I'm wanting to start Yurik on Salmon oil. Where do I find it and is there any specific kind I need to buy? He has a show coming up in a month and I want his coat to be in the best condition it can be. Also, how much do I need to give him. He weighs 67 pounds. He's also taking 500mgs of Vitamin C per day.
Thanks


----------



## MaggieRoseLee (Aug 17, 2001)

I just get the capsules at my drugstore/Walmart/Cosco. I also give only one capsule a day with their meal.


----------



## UConnGSD (May 19, 2008)

I give Wolfie 4 of these a day: Natural Factors Wild Alaskan Salmon Oil -- 1000 mg. I have been happy with the quality so far. It is human supplement basically (DH and I both used to take it before switching to krill oil).
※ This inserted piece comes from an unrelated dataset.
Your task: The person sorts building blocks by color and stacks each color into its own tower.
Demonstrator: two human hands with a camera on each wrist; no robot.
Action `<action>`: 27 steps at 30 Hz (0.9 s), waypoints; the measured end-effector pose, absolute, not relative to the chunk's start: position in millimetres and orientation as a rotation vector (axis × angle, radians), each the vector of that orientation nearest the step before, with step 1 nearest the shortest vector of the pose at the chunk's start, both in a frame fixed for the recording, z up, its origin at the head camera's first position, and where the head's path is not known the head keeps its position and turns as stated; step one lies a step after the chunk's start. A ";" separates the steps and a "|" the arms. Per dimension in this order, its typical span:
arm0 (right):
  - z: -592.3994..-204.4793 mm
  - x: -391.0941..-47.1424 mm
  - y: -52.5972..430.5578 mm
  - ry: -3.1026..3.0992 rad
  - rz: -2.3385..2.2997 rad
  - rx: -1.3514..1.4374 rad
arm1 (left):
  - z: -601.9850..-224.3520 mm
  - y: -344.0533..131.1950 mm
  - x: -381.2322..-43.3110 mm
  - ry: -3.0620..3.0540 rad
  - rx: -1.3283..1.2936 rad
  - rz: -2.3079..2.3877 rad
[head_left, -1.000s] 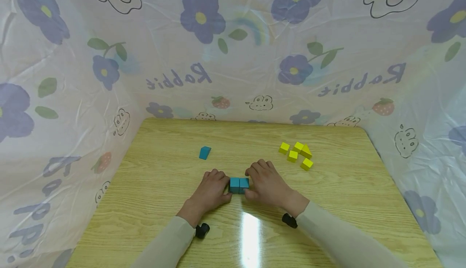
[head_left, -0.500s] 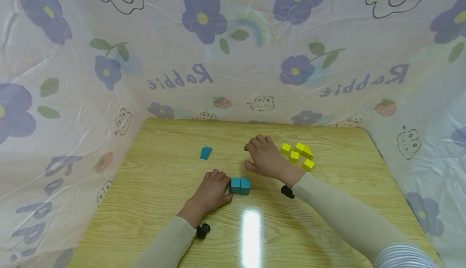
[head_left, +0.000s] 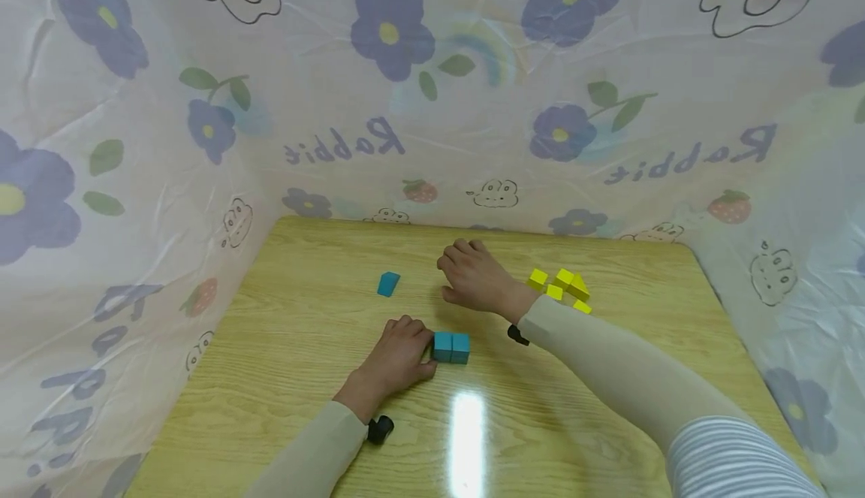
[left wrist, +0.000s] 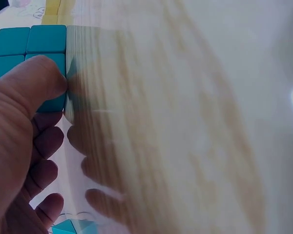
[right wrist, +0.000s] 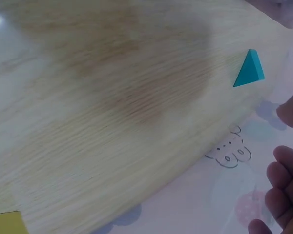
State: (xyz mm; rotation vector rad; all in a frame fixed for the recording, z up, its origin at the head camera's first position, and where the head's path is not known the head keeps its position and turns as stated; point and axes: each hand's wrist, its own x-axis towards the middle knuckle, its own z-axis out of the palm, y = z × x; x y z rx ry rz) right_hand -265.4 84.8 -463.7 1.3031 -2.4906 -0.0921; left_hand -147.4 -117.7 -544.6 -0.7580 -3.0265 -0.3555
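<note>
Two blue cube-like blocks (head_left: 451, 348) stand side by side, touching, near the middle of the table. My left hand (head_left: 395, 359) grips the left one, its thumb across the near face in the left wrist view, where several blue faces (left wrist: 48, 39) show. My right hand (head_left: 476, 276) is above the table beyond the blocks, holding nothing, its fingers loosely bent. To its left lies a blue triangular block (head_left: 388, 283), apart from both hands. The right wrist view shows this triangular block (right wrist: 250, 69) standing off from the fingers.
Several yellow blocks (head_left: 561, 284), one of them triangular, lie to the right beyond the right forearm, which partly hides them. A patterned cloth (head_left: 446, 107) encloses the back and sides of the wooden table (head_left: 270, 378).
My right hand has let go of the right end of the blue blocks and moved away and leftward toward the blue triangular block. My left hand has stayed at the blocks.
</note>
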 end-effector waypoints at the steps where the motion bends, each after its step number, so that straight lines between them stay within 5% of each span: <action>1: -463.9 -267.1 81.8 -2.490 -0.108 1.313 | -543.8 -117.9 -147.4 -3.028 -0.761 -0.354; 27: -479.6 -306.3 5.9 -2.367 -0.513 1.542 | -542.8 -120.2 -148.3 -3.047 -0.784 -0.307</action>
And if I don't give it to him for a couple of days, I can tell by his coat -- it gets this kind of residue on it which slightly coats my fingers, if you know what I mean. It's not exactly sticky but it's not fresh either.


----------



## GSDOWNED (Mar 16, 2010)

Thanks everyone. I really do appreciate it.


----------



## UConnGSD (May 19, 2008)

I should add that with good quality salmon oil, the effect will be obvious and positive. Just to give an example, a neighbor was stroking Wolfie one day and remarked that his fur was so soft, shiny and clean and said "he just got a bath, didn't he?" I didn't have the heart to tell him that Wolfie hadn't had a bath in a year.


----------



## Ali B. (Jul 23, 2010)

I use Grizzly Salmon Oil for my girls, 4 pump strokes per day (2 per meal) and supplement it with 400iu natural vitamin e. I order the salmon oil through Amazon.com. I believe I paid $22 for a 32 ounce bottle.


----------